- What this task involves:
Copy the data that appears below exactly. Drop the pictures.

----- Exercise data

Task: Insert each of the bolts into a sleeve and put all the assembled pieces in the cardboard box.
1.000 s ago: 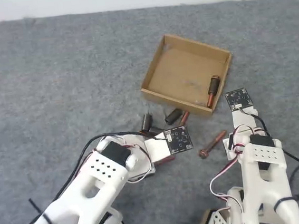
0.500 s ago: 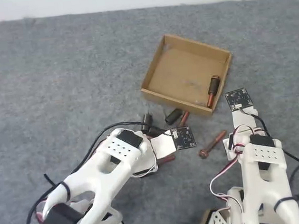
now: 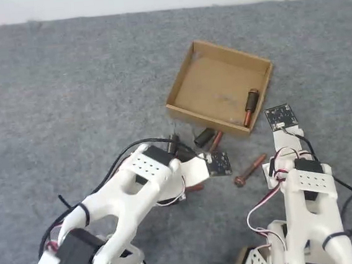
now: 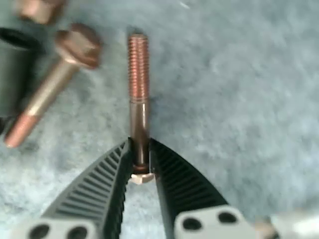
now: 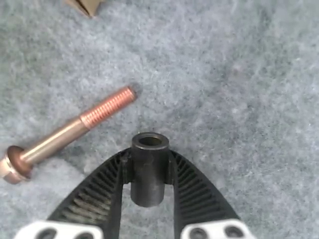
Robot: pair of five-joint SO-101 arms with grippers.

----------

- Answer section:
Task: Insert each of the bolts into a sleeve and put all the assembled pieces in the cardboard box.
1.000 s ago: 
0.500 s ago: 
now: 
now: 
now: 
Robot: pair of five-joint SO-101 arms with grippers.

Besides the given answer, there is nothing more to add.